It’s so beautiful, and the thoughts it gives you make your eyes water, you feel like it’s singeing your fingertips. But now there are headlights from the slanted driveway pounding your back and creating a silhouette of you on the wall. A silhouette of you, and you holding it, tight. You can’t hide it in a plant. He’ll ruin it with water while you’re at work. You can’t hide it under your mattress. It’s his mattress too. And you share a closet, and a life. You can’t bury it in the yard. He had to have a dog. You can’t hide
There’s always someone above her. She wakes up staring at the weighed down slats of the bed on top. She waits every night to feel the punctuated pressure of someone ascending the wooden ladder, settling in. Then she can sleep. Once, when she was sure the one above wasn’t home, she climbed cautiously up to get a glimpse. But she was too frightened by this trespass to recline. Something grows with every birthday, as she sits in a chair with three simple pink balloons attached. This is a desire to rise. Her helium voice is her real voice.

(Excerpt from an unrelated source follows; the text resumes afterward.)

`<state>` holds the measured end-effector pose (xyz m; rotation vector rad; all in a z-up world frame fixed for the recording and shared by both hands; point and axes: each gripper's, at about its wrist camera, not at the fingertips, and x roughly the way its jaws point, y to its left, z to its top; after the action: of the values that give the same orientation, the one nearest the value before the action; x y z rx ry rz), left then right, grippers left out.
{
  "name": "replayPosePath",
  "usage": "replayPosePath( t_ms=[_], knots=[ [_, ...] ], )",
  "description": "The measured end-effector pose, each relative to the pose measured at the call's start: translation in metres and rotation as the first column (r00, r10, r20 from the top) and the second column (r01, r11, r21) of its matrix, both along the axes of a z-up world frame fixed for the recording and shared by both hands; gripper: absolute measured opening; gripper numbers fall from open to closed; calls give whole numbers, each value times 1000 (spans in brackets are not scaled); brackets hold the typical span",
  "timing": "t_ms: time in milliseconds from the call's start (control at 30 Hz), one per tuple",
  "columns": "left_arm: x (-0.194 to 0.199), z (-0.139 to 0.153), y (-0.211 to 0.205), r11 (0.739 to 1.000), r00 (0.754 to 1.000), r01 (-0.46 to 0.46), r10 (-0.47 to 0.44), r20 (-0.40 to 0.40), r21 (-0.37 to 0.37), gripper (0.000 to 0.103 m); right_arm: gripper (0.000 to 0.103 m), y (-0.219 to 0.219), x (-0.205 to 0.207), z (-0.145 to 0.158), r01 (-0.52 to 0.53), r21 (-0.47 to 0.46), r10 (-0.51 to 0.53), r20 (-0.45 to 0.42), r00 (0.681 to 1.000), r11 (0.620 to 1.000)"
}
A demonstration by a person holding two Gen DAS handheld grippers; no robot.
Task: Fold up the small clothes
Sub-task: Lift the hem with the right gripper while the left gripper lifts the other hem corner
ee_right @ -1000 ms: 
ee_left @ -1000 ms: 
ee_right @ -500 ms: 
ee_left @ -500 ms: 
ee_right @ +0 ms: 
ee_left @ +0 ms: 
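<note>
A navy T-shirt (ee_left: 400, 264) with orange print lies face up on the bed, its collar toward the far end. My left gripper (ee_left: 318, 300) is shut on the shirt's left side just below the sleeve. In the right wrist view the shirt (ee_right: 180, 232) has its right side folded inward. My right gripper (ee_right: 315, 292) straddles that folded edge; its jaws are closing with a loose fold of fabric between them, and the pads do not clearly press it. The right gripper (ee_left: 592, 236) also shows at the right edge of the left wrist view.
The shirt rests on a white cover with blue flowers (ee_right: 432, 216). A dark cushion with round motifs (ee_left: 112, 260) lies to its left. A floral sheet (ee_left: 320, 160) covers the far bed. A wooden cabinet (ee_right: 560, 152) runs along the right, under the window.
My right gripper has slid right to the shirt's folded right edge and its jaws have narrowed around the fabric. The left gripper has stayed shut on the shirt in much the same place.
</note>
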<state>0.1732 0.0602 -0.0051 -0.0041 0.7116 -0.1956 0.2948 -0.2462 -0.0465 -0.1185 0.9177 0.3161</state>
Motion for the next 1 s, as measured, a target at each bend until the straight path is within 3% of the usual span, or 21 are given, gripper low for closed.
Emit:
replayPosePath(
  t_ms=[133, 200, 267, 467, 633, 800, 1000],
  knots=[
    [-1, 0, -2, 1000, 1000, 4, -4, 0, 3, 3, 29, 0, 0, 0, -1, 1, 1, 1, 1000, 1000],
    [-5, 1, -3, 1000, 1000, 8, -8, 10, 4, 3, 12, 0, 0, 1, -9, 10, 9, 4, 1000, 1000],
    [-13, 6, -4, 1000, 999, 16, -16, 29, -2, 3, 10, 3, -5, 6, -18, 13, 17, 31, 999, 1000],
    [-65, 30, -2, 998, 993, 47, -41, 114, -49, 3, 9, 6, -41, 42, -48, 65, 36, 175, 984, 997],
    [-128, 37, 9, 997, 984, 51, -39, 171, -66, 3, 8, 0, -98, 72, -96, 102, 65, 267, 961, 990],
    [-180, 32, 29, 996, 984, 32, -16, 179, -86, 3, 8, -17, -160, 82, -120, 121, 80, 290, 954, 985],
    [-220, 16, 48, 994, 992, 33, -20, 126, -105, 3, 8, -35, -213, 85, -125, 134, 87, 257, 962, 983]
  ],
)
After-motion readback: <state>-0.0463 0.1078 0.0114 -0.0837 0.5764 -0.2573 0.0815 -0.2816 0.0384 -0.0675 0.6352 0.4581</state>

The night of the move we wrapped all the furniture in plastic. We glued each book in its place on the shelves. We swept up every little speck of dust and hair and put them in boxes, to return later, to give ourselves something to clean. We picked up the house, as a family, and carried it to the flatbed. We painted the wide load sign ourselves and now we follow it forever.
It’s late in the play place. They finished eating a long time ago. All the wrappers are balled up on their table. Now they’re just still, sitting in silence. Maybe they’re deciding if I’m worth it, or if they’re going to leave me here with the fry smell. Maybe they’re dead from heart attacks. Nah. If I put some effort into hiding, I can maybe fool them that I’m gone, that I’ve been abducted by someone who really wants me. But there aren’t enough bright colored balls in this pit for me to sink into. Shit kids threw them out. I’m not deep enough and I keep trying to swirl more toward myself to cover my neck and face. Probably I could drown in them if I worked hard enough. I can see the headlines.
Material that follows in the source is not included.